As I understand it cox.zph
is a test as to whether a covariate should enter the model as independent of time. If you already know that your predictor is time-dependent then this does not seem to be the appropriate approach. I'm not aware of an easy way to go about this and such a question may find a more receptive audience on Cross Validated.
For a reproducible example, we can use that from Therneau:
library(survival)
veteran$celltype <- relevel(veteran$celltype, ref="adeno")
f1 <- coxph(Surv(time, status) ~
trt + celltype + karno + diagtime + age + prior,
data=veteran)
(z1 <- cox.zph(f1, transform="log"))
rho chisq p
trt -0.01561 0.0400 0.841486
celltypesquamous -0.16278 3.8950 0.048431
celltypesmallcell -0.11908 2.2199 0.136238
celltypelarge 0.00942 0.0121 0.912551
karno 0.29329 11.8848 0.000566
diagtime 0.11317 1.6951 0.192930
age 0.20984 6.5917 0.010245
prior -0.16683 3.9873 0.045844
GLOBAL NA 27.5319 0.000572
rho is Pearson's correlation between the scaled Shoenfeld residuals and g(t) where g is a function of time (default is the Kaplan-Meier scale; here we are using log
, as you can see on the scale of the x axis in the plot below).
If the variable is time-invariant then the slope of the plotted line should be zero.
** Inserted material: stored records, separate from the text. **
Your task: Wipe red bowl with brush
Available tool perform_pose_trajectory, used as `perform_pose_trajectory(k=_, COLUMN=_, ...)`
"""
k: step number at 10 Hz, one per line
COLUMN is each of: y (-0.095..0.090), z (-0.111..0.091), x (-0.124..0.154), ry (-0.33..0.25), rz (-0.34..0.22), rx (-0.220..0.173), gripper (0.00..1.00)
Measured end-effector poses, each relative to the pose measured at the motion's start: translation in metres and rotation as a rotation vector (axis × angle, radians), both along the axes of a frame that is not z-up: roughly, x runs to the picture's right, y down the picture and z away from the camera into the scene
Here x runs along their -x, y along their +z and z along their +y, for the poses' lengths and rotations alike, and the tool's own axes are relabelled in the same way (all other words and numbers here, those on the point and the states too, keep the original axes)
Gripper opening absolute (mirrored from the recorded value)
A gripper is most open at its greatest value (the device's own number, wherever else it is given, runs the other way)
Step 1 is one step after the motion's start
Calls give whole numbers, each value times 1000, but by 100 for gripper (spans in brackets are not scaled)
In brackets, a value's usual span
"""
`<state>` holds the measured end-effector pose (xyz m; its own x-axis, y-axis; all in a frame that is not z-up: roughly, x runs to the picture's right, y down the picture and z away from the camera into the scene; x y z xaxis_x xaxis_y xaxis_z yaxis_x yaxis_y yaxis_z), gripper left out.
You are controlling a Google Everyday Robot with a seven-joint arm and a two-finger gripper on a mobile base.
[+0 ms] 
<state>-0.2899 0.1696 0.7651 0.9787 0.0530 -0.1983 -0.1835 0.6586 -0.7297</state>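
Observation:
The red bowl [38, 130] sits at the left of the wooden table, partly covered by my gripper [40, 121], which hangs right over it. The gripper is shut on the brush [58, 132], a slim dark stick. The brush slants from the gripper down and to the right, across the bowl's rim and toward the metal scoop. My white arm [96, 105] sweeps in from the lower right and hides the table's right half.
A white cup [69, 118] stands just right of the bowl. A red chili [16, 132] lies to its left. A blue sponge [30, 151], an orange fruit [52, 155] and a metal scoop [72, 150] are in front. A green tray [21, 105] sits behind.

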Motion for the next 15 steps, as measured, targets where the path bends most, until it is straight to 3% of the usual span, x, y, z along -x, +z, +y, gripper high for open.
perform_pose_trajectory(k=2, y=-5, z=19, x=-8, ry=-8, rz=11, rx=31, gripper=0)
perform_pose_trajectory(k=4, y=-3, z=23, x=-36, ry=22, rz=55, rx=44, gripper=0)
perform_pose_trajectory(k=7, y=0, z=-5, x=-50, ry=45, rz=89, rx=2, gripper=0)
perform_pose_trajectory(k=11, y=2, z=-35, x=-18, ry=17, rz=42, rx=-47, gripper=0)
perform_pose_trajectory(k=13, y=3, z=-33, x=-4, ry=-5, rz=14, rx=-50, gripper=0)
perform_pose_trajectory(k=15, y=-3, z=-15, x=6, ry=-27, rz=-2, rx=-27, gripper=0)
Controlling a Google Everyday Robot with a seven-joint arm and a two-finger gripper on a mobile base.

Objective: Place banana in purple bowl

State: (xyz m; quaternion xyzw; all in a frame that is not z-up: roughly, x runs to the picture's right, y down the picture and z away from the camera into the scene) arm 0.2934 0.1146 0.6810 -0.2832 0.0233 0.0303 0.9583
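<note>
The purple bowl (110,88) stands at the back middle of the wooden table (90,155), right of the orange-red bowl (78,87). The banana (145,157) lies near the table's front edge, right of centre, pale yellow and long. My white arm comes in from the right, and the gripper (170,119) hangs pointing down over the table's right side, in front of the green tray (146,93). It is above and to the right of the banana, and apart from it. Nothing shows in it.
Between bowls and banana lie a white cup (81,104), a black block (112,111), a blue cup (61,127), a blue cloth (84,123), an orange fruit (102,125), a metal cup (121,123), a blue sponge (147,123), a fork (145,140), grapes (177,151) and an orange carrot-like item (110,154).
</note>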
This is essentially what chisq tests.
Update @Didi Ingabire - in light of your comments:
Thus a low p-value indicates:
- the Schoenfeld residuals are not constant over time
- there is evidence that the variable/predictor may be time-dependent
- the proportional-hazards assumption (made when generating the
coxph
model) may be violated by this variable
You can see this visually like so:
for (i in 1:(nrow(z1$table)-1)){
plot(z1[i], main="Scaled Schoenfeld residuals by time with smooth spline
If <0 indicates protective effect")
graphics::abline(a=0, b=0, col="black")
}
which gives e.g.:
Update @JMarcelino This is to say that cox.zph
is a test of the final form of the model, to ensure that the residuals are relatively constant over time.
If one of the variables is already a function of time (when it enters the model), this won't affect the test. In fact it should be more likely to produce a flat line with a high p-value if the influence of time is modeled correctly.
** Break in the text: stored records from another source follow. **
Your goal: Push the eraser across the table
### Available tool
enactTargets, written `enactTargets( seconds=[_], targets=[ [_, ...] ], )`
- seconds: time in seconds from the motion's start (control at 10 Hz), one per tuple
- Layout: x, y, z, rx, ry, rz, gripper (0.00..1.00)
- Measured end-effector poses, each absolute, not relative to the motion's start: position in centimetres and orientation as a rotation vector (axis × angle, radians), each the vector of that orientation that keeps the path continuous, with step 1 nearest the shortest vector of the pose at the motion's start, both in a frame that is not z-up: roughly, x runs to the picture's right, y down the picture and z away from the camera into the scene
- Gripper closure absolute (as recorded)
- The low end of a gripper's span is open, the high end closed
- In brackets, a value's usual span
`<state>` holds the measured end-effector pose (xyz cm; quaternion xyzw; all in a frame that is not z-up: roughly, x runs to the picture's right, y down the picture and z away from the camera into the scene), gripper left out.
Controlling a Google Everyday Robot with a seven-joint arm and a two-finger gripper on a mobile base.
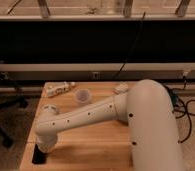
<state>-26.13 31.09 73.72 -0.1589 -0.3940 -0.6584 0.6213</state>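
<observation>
The light wooden table (pixel 93 146) fills the lower middle of the camera view. My white arm reaches from the right across it to its front left corner. The gripper (pixel 40 153) points down there, close to the table's left edge. A black shape (pixel 38 156) sits on the wood right under the wrist. It matches the flat black eraser, but I cannot separate it from the dark gripper parts. The gripper is at or touching this black shape.
A white lumpy toy (pixel 58 89) lies at the table's back left. A small clear cup (pixel 83 95) stands near the back middle, and a white object (pixel 122 89) behind the arm. An office chair (pixel 2 107) stands left of the table. Cables (pixel 191 106) lie on the floor at right.
</observation>
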Motion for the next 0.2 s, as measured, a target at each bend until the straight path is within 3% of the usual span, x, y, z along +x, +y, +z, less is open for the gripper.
enactTargets(
  seconds=[0.2],
  targets=[
    [-25.88, 30.96, 73.81, -0.364, -0.903, -1.508, 1.0]
  ],
)
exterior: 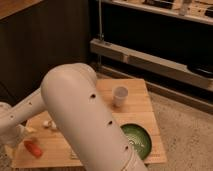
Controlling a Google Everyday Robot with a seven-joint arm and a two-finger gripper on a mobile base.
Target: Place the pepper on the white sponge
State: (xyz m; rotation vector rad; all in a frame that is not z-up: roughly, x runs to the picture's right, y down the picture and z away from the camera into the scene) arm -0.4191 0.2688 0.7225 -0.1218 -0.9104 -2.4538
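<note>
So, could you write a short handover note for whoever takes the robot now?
The gripper is low at the left edge of the table, right beside the pepper. The pepper lies front left on the wood, not on the sponge, which sits at the front edge, mostly hidden behind the arm. Done: nothing placed. Left: carry the pepper to the sponge and set it down.

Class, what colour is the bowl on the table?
The bowl is green, seen in the camera view; the gripper is far left, by the pepper.
</note>
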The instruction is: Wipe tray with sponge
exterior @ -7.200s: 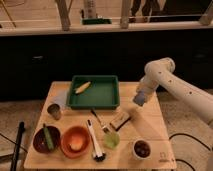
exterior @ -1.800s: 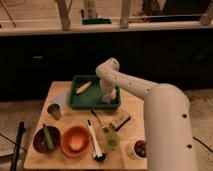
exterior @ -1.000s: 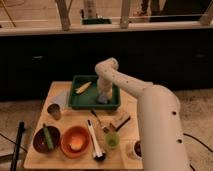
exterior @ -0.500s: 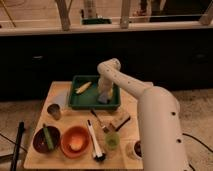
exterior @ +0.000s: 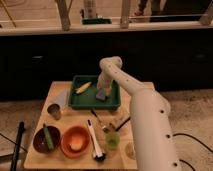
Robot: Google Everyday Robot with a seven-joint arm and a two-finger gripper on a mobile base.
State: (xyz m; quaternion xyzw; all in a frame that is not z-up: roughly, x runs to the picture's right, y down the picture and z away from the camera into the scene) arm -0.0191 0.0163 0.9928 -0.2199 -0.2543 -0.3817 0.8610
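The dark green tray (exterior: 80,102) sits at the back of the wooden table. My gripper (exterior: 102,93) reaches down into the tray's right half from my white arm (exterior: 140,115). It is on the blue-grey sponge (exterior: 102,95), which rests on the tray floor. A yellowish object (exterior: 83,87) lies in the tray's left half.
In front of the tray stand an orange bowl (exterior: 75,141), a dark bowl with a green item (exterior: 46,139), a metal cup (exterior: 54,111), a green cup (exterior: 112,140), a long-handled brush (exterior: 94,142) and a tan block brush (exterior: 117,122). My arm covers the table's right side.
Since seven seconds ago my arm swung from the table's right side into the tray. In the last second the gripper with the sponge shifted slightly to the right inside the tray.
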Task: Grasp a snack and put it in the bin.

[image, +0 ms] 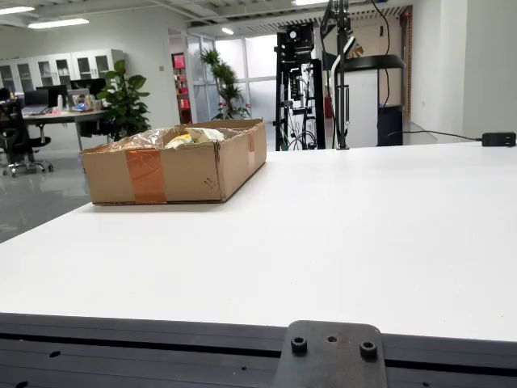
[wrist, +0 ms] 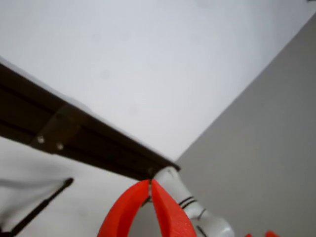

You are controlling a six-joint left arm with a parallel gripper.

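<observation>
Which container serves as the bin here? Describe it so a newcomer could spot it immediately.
In the view from the table edge, look across the wide white table to its far left corner. There sits a shallow brown cardboard box, orange tape down its front, lined with clear plastic and holding yellowish packets; nothing else stands on the tabletop.

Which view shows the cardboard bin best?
The table-level side view: the cardboard bin sits at the table's far left, plastic-lined, with snack packets inside. The view riding on the end effector shows none of it, only red fingertips touching.

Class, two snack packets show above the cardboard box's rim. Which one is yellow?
The left packet, in the view from the side: it is yellow, while the right packet beside it looks whitish.
</observation>
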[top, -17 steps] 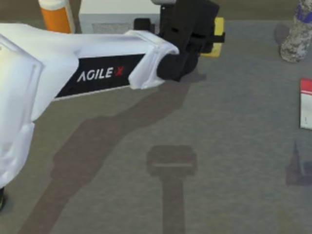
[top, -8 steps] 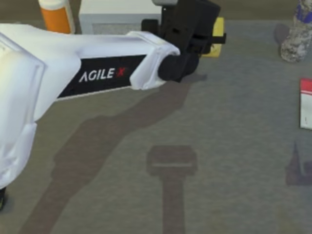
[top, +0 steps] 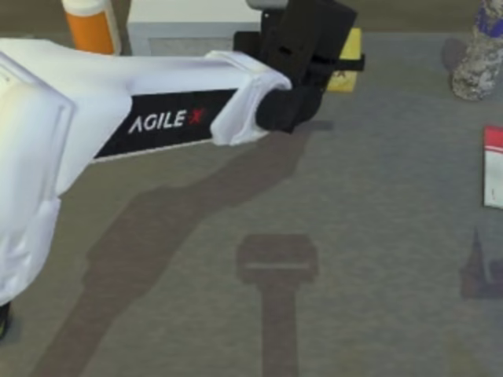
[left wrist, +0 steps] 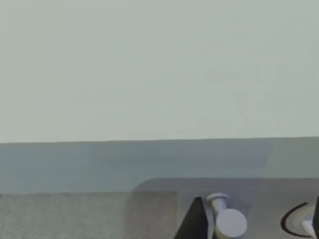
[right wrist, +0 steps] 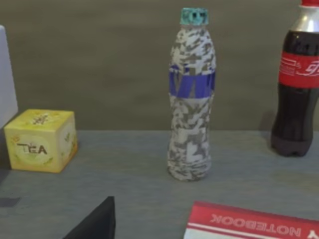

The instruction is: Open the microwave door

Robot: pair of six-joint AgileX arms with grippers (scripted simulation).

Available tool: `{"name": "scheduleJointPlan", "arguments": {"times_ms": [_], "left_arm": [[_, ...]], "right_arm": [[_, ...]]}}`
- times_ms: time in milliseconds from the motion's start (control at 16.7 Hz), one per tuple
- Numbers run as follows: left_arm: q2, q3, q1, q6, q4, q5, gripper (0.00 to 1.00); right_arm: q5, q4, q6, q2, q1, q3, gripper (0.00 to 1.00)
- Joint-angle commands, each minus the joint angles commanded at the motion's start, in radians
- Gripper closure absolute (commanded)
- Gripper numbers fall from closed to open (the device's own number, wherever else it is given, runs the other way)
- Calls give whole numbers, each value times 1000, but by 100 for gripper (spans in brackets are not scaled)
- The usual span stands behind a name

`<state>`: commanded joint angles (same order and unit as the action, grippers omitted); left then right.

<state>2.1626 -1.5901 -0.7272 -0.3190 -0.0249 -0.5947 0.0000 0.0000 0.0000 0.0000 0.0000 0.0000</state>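
Left arm's black gripper (top: 310,39) against the front of the small white boxy microwave (top: 185,20) at the far edge, finger spread impossible to tell, grey mesh-windowed microwave door (left wrist: 84,214) beside round silver knobs (left wrist: 230,222), yellow tea box (right wrist: 42,140) just right, right arm out of sight.

White boxy microwave (top: 185,20) at the table's far edge, left of centre; its door (left wrist: 84,214), with grey speckled mesh window, beside a silver knob (left wrist: 227,219).
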Motion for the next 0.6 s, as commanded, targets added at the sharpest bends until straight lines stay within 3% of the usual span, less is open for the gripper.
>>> {"name": "scheduleJointPlan", "arguments": {"times_ms": [300, 600], "left_arm": [[57, -144, 9, -39, 163, 41, 100], [157, -425, 38, -121, 559, 131, 100]], "right_arm": [[0, 0, 0, 0, 0, 0, 0], [0, 0, 0, 0, 0, 0, 0]]}}
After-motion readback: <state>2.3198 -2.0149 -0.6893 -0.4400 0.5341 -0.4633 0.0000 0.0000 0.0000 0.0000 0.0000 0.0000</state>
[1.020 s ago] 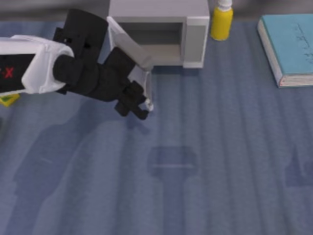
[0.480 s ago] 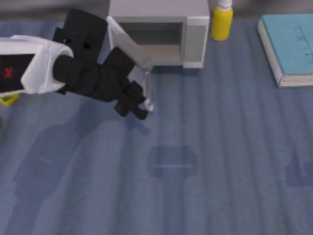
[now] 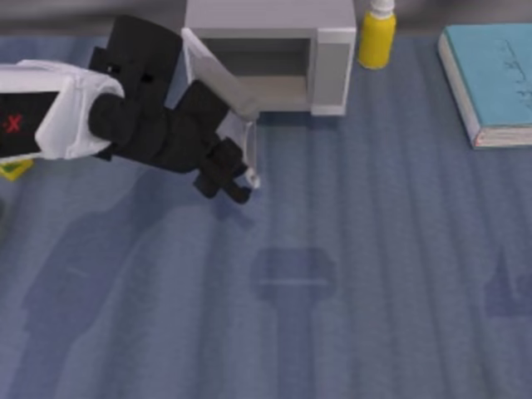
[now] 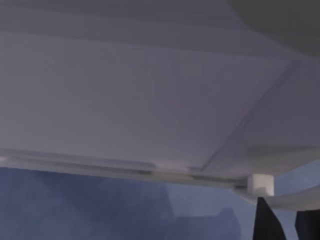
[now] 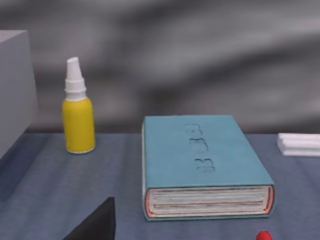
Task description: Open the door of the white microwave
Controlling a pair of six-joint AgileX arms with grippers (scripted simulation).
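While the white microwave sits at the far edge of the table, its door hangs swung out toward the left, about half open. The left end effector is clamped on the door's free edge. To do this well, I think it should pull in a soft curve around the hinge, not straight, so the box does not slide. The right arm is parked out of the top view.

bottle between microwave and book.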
Also, testing proportional hazards means testing is the hazard ratio constant over time?. Whether the variable is time-dependent or not (when it enters the model) is unimportant. What is being tested is the final form of the model.
For example, instead of karno
we can enter a variable which is related to both it and to time like so:
f2 <- coxph(Surv(time, status) ~
trt + celltype + log(karno * time) + diagtime + age + prior,
data=veteran)
(z2 <- cox.zph(f2, transform="log"))
rho chisq p
trt 0.0947 1.4639 0.226
celltypesquamous -0.0819 1.1085 0.292
celltypesmallcell -0.0897 1.3229 0.250
celltypelarge 0.0247 0.0968 0.756
log(karno * time) -0.0836 0.6347 0.426
diagtime 0.0463 0.2723 0.602
age 0.0532 0.3493 0.554
prior -0.0542 0.3802 0.538
GLOBAL NA 7.6465 0.469
This gives us a model which better fits the proportional hazards assumption. However the interpretation of the coefficient log(karno * time)
is not particularly intuitive and unlikely to be of great practical value.